2018-10-30
alexandre gonçalves - palmela
MAGUSTO 2018
Oliveira do paraíso, 10 de novembro
OS PERIGOS INSULARES DA DIÁSPORA
Em tempos que já parecem distantes havia um lugar de encontro. A PALMEIRA desdobrava-se em várias frentes. Havia a revista, de feliz memória. Havia autocarros que destruíam as distâncias. Havia o salão de vila nova, onde ninguém parecia velho. Depois, foi isto, este papel gelado, onde só raramente alguns mostravam o coração. Assim se escreve o título de um romance sem autor: "onde tudo foi morrendo". O tempo mordeu a nossa ausência e cada qual fugiu para onde pôde. Disparámos pelo oceano fora. Fizemos ilhas de sobrevivência. E aceitámos o passado como se tivesse morrido. Um tempo que nos foi comum é agora fragmentado em partículas de inutilidade. Será isto a galopante velhice?
Tivemos a sorte de informalmente haver umas favas mobilizadoras. A norte de todos os rios, nas colinas verdes do verde vinho, desenvolveu-se um espaço sagrado, onde os encontros se repetem sem fadiga. Muito esperados, bem participados, docemente amados. Os conceitos de coma, de cama e de insanidade ficam todos fora do recinto. À despedida, garante-se a uma só voz que para o ano há mais.
Também casualmente, a sul de todos os rios e perto do mar, se repetiu o mesmo fenómeno. Nas colinas medievais de palmela, onde o vinho é mais abundante do que a água, as castanhas nordestinas foram o pretexto. Saudades de uma infância dilacerada, que o precioso fruto de novembro cobria de um prazer simples inesquecível. Um outono quase de mel, com um sol sempre cúmplice, os diversos sabores de época, os figos, as passas, os cajus. E o que as nossas mulheres, sempre entusiasmadas, trazem para a festa. Por fim, envolve-se tudo em vinho cor de fogo, rente às chamas, onduladas por um vento suave. E até se afina a voz por uma canção que interpreta o fim do dia, como se fora feliz.

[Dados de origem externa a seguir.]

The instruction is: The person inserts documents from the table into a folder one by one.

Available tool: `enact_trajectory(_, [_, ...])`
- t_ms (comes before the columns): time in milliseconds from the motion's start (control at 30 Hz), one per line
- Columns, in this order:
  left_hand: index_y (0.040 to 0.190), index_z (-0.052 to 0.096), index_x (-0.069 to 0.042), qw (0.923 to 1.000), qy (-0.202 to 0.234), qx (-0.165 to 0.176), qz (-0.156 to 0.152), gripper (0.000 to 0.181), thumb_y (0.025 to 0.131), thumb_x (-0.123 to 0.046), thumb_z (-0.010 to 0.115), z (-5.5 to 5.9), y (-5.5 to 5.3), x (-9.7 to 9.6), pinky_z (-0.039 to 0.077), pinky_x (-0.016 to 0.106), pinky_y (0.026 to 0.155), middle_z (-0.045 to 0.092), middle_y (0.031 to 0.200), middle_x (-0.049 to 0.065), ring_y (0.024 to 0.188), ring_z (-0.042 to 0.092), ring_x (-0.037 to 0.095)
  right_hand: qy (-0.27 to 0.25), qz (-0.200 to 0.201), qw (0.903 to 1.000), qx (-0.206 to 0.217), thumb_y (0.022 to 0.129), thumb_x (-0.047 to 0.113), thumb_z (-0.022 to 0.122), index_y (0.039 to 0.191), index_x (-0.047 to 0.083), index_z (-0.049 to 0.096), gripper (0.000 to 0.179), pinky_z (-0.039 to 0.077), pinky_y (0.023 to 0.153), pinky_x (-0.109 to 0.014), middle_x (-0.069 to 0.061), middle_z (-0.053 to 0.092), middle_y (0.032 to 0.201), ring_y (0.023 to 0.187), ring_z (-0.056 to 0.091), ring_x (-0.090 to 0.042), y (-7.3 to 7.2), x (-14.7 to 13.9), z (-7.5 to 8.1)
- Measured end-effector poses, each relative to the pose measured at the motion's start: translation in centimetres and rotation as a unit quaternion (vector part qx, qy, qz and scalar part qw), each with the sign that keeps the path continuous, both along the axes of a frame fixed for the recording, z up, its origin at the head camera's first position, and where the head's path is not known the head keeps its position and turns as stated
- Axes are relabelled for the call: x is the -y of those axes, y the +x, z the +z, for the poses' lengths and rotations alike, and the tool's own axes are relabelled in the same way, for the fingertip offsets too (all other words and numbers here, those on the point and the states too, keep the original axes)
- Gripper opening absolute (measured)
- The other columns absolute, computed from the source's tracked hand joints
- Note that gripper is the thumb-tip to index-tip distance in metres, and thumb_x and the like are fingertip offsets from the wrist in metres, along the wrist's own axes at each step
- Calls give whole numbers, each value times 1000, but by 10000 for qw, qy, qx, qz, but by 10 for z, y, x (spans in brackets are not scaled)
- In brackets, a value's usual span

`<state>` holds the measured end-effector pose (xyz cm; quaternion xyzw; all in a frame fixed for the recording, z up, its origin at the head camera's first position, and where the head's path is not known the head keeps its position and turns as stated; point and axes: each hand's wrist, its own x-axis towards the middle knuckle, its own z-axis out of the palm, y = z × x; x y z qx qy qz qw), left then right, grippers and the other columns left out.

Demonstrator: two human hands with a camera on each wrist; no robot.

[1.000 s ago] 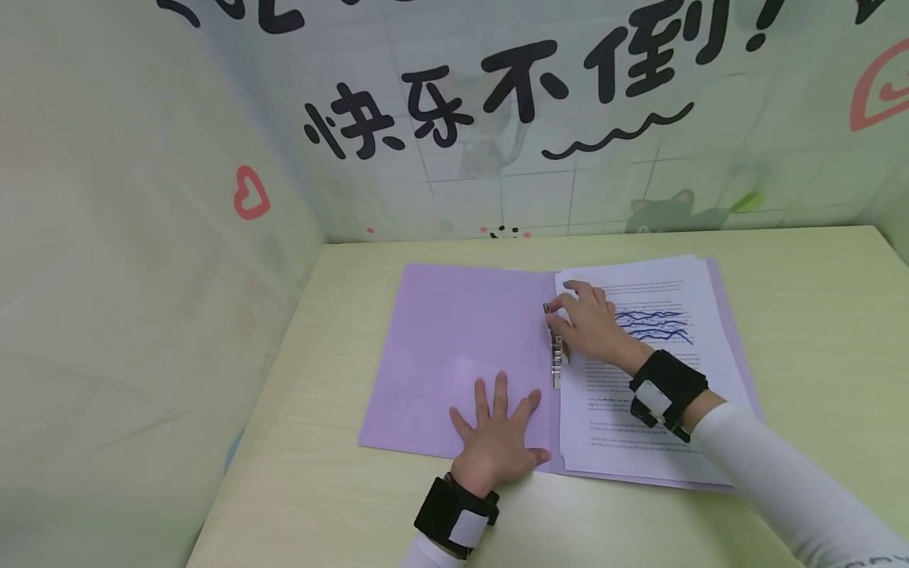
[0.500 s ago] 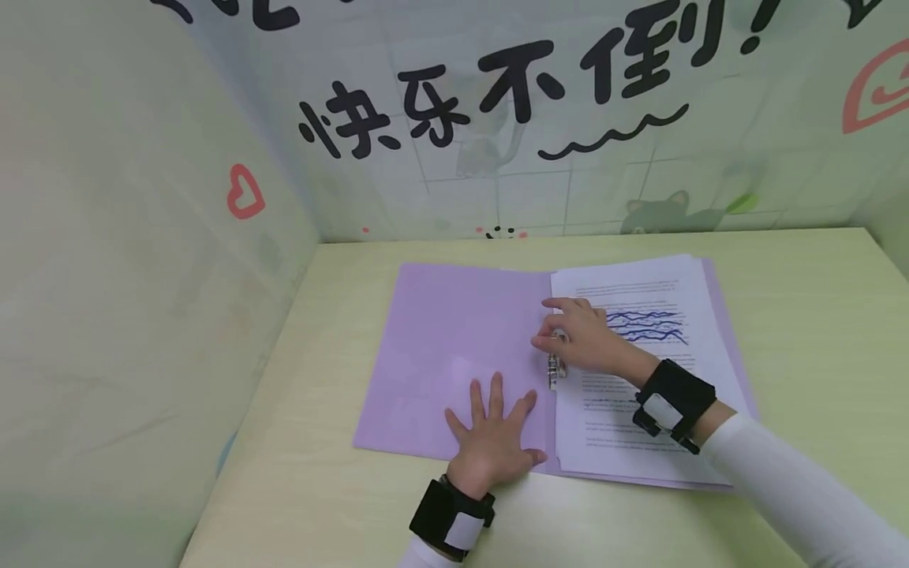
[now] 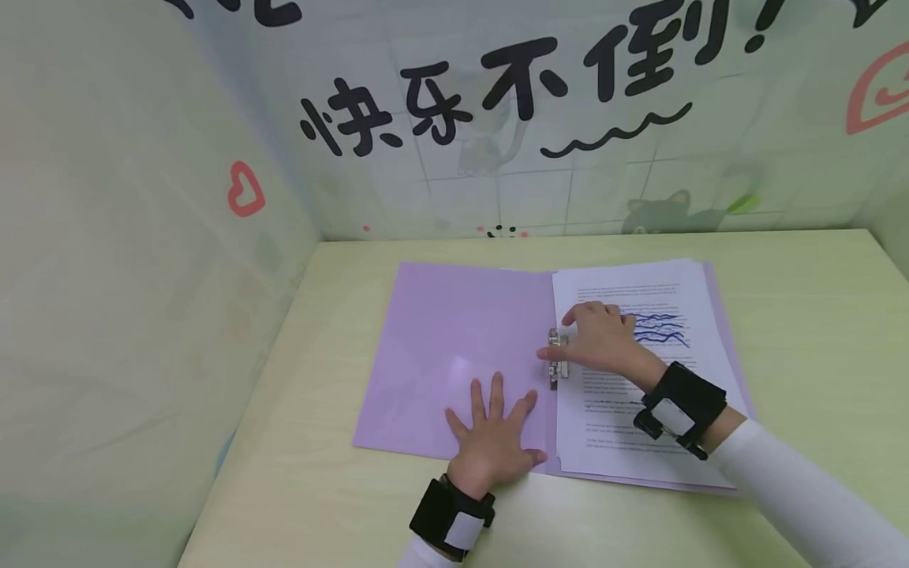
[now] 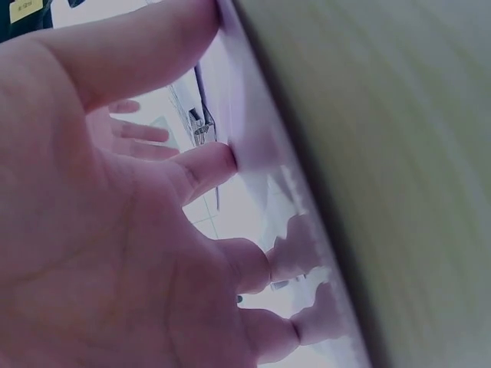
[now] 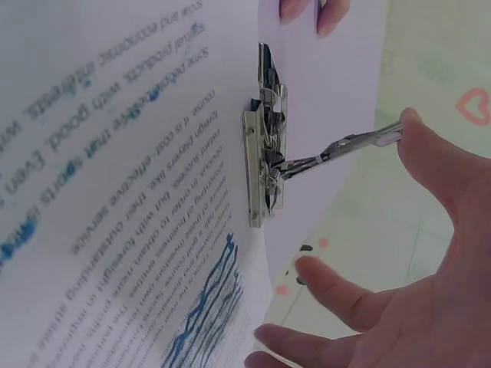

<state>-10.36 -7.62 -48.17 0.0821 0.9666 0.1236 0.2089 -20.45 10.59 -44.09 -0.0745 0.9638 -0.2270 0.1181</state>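
Observation:
A purple folder (image 3: 454,339) lies open on the table. Printed sheets (image 3: 625,442) with blue wavy pen lines rest on its right side. A metal lever clip (image 5: 266,153) sits at the spine along the sheets' left edge, its lever (image 5: 337,151) standing up off the base. My right hand (image 3: 602,339) is over the clip, thumb tip touching the lever's end, the other fingers loosely bent and apart from it. Spread flat, my left hand (image 3: 490,446) rests on the lower part of the left cover, near the spine.
The pale wooden table (image 3: 284,489) extends around the folder. Behind it stands a backdrop (image 3: 440,197) with large black characters, and another printed sheet (image 3: 142,315) hangs at the left. Both wrists wear black bands (image 3: 454,517).
The right hand's fingers have come off the lever, leaving the thumb at its end. The lever, lying along the spine a second ago, now stands raised. My left hand stays in place.

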Motion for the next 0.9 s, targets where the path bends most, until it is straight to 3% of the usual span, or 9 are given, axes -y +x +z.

Dito isto, estão abertas as inscrições. As favas já foram e serão. As castanhas são agora. Tudo isto tem o seu encanto. É o que resta da antiga alegria, quando acreditávamos no esplendor do mundo. Não te percas, meu irmão, na tua ilha, onde o teu barco atracou. Ainda somos muitos. A memória está viva. Sabemos o nome. E os tiques. E as anedotas. Sai do teu conforto, porque não tem tamanho bastante para te consolar. Tudo a postos. Havemos de nos amar ainda mais uns tempos. Boa viagem! O portão está aberto. Solta-te! Olha que há perigos insondáveis no mar que banha as ilhas!